Researchers led by Gordana Vunjak-Novakovic, the Mikati Foundation Professor of Biomedical Engineering and Medical Sciences at Columbia University, have for the first time demonstrated that electrical conditioning of stem cell-derived cardiomyocytes in three-dimensional culture promotes cardiomyocyte maturation. The therapeutic success of human stem cell-derived cardiomyocytes critically depends on their ability to respond to and integrate with the surrounding electromechanical environment. Dr. Vunjak-Novakovic’s team showed that cardiomyocytes adapt their autonomous beating rate to the frequency at which they were stimulated, an effect mediated by the emergence of a rapidly depolarizing cell population.
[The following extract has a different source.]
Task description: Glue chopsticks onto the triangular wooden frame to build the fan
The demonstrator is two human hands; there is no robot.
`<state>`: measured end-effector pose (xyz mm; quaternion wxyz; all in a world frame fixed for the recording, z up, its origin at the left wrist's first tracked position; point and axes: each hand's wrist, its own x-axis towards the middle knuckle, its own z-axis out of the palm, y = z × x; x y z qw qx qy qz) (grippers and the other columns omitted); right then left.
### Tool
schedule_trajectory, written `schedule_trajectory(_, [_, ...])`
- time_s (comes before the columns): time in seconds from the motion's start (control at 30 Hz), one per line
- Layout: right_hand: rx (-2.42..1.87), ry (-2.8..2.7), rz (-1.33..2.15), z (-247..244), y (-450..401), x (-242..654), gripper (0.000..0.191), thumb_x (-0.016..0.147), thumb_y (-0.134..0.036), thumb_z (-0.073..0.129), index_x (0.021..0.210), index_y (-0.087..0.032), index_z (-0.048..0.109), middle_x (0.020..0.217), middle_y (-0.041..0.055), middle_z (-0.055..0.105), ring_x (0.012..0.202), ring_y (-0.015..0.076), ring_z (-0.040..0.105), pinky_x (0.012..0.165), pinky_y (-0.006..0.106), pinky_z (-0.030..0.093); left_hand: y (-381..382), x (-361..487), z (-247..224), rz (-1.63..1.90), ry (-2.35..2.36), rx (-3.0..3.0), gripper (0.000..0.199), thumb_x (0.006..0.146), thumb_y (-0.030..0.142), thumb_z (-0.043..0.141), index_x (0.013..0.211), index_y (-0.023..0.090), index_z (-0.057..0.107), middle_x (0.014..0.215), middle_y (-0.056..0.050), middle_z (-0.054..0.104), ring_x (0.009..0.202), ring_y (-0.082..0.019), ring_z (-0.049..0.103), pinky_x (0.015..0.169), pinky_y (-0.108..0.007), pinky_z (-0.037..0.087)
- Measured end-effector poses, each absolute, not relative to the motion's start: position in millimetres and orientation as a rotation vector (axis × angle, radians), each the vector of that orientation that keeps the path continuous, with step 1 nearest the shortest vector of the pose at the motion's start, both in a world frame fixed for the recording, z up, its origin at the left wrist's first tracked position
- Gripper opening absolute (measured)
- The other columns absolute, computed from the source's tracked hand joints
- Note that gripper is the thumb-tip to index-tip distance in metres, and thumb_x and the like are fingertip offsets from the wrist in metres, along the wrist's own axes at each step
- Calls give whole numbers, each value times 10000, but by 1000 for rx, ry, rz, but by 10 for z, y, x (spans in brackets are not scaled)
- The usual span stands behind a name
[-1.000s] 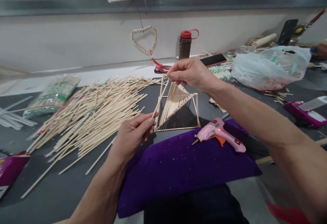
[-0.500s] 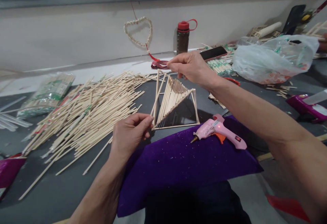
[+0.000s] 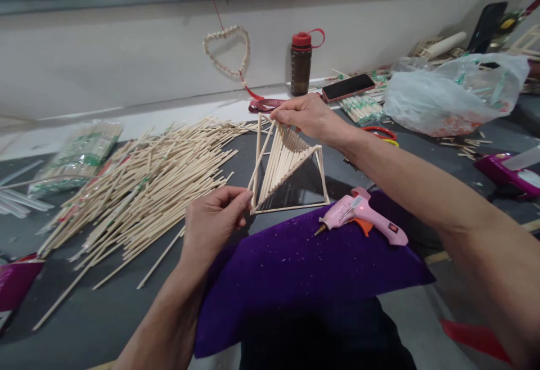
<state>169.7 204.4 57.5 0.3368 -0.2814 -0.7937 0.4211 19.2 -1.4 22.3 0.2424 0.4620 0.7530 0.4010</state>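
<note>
In the head view, a thin, straight, pale wooden stick (image 3: 261,154) stands slanted in the middle of the frame, at the left side of an open, angular construction of pale wooden sticks (image 3: 278,163) which rests on the dark grey table (image 3: 113,325). The left hand (image 3: 215,218) pinches the lower end of this stick between thumb and forefinger, and the right hand (image 3: 306,116) pinches its upper end with the fingertips. Whether the stick already touches the construction at both ends, I cannot tell. I judge the stick to be very light and stiff, not slippery, but easy to snap if it is bent; its two ends seem the good places for holding. The construction is probably light also, and fragile at its joints, so it is better taken by the outer bottom sticks than by the sloping row. Right of centre, a pink glue gun (image 3: 356,215) lies on a purple cloth (image 3: 312,285).
</note>
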Motion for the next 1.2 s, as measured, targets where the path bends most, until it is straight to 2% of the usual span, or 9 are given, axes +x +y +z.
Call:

This rate-adaptive behaviour is long lasting and transferable to the surrounding cardiomyocytes. In summary, this exciting discovery sheds some light on more effective stem cell therapy of the heart by preconditioning human stem cell-derived cardiomyocytes with electrical stimulation.

Eng G, Lee BW, Protas L, Gagliardi M, Brown K, Kass RS, Keller G, Robinson RB, Vunjak-Novakovic G. Autonomous Beating Rate Adaptation in Human Stem Cell-derived Cardiomyocytes. Nature Communications. 7:10312 (2016).